- _Assigned task_:
Return, in their exact form, the lines that lie between the start of the data below and the line containing "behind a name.", with both ends included.

+++ Listed records

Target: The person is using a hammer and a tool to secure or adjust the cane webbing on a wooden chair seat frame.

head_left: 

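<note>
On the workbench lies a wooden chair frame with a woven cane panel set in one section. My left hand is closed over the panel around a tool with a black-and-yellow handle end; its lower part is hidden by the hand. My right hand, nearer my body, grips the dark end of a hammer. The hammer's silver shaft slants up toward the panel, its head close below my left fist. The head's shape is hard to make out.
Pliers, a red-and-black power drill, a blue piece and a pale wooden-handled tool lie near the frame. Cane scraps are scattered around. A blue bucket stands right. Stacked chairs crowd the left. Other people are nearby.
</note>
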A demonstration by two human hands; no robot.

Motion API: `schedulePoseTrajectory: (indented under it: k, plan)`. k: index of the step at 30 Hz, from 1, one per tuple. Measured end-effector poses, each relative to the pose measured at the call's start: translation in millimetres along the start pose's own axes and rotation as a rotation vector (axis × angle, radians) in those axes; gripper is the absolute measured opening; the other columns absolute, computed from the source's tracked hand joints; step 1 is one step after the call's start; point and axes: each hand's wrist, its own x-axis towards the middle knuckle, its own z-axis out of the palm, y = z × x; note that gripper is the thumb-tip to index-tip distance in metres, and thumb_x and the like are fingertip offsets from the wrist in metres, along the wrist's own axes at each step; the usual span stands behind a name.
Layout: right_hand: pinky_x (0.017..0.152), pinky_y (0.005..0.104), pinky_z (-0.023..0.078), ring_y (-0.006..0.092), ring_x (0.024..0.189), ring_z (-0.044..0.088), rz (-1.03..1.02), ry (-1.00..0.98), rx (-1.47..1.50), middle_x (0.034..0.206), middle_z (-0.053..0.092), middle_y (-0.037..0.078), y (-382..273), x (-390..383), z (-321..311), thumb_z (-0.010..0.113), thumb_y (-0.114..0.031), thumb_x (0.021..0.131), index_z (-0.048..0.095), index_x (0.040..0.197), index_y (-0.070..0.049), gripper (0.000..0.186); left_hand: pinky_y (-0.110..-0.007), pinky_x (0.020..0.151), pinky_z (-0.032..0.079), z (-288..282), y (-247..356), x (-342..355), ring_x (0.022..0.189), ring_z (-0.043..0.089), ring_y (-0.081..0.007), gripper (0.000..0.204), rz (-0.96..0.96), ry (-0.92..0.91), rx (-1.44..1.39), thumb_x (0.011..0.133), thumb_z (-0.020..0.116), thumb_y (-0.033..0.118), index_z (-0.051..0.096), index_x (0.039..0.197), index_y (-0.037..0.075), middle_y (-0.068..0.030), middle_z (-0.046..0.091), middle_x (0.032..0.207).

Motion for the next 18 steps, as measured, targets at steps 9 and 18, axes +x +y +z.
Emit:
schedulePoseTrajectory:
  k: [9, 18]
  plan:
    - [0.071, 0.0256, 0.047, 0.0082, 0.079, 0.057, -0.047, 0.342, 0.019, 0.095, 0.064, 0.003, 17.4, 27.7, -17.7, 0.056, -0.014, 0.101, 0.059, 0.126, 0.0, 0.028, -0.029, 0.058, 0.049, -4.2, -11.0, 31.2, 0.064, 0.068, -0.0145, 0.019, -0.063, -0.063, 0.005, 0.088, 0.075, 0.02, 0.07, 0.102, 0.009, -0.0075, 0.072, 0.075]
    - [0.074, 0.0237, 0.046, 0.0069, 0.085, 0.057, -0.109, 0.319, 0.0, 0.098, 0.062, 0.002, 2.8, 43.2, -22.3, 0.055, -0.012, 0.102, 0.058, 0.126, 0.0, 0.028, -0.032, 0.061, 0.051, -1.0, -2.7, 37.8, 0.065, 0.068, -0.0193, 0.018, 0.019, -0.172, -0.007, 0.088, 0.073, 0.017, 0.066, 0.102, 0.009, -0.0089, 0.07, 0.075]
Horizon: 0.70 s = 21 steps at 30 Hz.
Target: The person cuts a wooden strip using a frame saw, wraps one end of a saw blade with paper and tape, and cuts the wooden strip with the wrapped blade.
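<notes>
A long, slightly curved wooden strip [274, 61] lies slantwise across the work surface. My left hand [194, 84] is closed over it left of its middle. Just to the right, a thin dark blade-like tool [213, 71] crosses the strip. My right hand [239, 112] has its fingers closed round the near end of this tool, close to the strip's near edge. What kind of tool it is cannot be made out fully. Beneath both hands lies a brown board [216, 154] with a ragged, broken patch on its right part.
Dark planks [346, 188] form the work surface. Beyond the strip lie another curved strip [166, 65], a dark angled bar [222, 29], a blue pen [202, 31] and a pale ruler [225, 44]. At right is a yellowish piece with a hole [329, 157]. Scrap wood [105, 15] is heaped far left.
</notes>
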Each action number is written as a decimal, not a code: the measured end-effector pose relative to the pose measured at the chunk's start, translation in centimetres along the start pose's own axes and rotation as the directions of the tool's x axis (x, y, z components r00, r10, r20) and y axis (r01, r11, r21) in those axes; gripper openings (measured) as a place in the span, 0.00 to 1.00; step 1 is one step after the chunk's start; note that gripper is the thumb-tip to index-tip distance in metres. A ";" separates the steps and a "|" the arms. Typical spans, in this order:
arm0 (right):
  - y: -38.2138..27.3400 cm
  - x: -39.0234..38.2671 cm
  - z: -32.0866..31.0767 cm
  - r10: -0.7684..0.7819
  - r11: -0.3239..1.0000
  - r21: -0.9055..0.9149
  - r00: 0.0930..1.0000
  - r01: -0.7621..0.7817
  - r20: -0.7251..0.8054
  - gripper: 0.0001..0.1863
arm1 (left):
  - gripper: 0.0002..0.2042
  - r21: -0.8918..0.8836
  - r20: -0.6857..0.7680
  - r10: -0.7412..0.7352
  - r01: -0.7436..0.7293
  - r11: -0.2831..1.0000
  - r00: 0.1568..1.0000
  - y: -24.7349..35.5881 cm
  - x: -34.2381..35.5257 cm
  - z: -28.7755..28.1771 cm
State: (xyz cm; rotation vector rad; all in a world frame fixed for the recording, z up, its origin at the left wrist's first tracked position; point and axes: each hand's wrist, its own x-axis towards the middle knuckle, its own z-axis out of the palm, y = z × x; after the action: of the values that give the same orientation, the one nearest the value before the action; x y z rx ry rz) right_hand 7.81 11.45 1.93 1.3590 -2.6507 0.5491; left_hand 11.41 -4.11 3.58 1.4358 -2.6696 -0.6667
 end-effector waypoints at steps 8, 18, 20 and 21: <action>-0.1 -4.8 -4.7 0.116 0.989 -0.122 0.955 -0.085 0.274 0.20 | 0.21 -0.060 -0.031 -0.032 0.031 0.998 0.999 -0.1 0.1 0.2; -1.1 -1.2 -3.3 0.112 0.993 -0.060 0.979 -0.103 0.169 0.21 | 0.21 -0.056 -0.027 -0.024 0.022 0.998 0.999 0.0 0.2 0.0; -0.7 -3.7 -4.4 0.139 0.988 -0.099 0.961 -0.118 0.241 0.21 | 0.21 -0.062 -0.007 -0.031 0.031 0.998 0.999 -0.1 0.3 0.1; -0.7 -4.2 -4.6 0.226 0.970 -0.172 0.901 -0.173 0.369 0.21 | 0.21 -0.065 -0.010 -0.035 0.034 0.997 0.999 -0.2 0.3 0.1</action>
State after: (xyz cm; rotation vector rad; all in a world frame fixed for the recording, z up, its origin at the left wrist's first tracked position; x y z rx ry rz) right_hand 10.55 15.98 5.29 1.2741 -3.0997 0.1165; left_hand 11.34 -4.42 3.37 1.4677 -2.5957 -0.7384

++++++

- _Output_:
Target: The person is using a hammer and a tool to secure or adjust the cane webbing on a wooden chair seat frame.

head_left: 

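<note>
On the workbench lies a wooden chair frame with a woven cane panel set in one section. My left hand is closed over the panel around a tool with a black-and-yellow handle end; its lower part is hidden by the hand. My right hand, nearer my body, grips the dark end of a hammer. The hammer's silver shaft slants up toward the panel, its head close below my left fist. The head's shape is hard to make out.
Pliers, a red-and-black power drill, a blue piece and a pale wooden-handled tool lie near the frame. Cane scraps are scattered around. A blue bucket stands right. Stacked chairs crowd the left. Other people are nearby.
</note>
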A demonstration by two human hands; no robot.

Motion API: `schedulePoseTrajectory: (indented under it: k, plan)`. k: index of the step at 30 Hz, from 1, one per tuple. Measured end-effector poses, each relative to the pose measured at the call's start: translation in millimetres along the start pose's own axes and rotation as a rotation vector (axis × angle, radians) in those axes; gripper is the absolute measured opening; the other columns absolute, computed from the source's tracked hand joints; step 1 is one step after the call's start; point and axes: each hand's wrist, its own x-axis towards the middle knuckle, its own z-axis out of the palm, y = z × x; note that gripper is the thumb-tip to index-tip distance in metres, and thumb_x and the like are fingertip offsets from the wrist in metres, along the wrist's own axes at each step; the usual span stands behind a name.

The output for this exercise is complete.